-- Opening Marker --

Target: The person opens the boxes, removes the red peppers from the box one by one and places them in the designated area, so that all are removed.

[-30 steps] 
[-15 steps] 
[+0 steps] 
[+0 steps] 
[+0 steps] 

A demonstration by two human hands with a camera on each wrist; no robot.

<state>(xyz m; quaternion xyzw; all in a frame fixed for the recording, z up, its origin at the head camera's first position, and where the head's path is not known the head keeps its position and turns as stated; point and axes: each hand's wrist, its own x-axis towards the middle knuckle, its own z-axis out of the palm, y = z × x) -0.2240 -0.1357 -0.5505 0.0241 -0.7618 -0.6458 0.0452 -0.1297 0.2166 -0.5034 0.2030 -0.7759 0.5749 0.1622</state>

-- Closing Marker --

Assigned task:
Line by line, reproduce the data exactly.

Answer to the problem:
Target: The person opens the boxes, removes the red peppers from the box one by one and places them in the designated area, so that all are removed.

[-30 steps] 
[-15 steps] 
[+0 steps] 
[+0 steps] 
[+0 steps] 

A demonstration by two human hands with a camera on each wrist; no robot.

<state>(xyz m; quaternion xyzw; all in a frame fixed for the recording, z up, its origin at the head camera's first position, and where the head's path is not known the head keeps its position and turns as stated; point and axes: each hand's wrist, its own x-axis towards the middle knuckle, its own z-axis out of the palm, y = z × x) -0.2240 -0.1357 -0.5505 0.0241 -0.7618 -0.6458 0.0452 -0.1297 0.2166 -0.5034 0.2030 -0.7759 0.5749 0.1622</state>

The output has been given in full.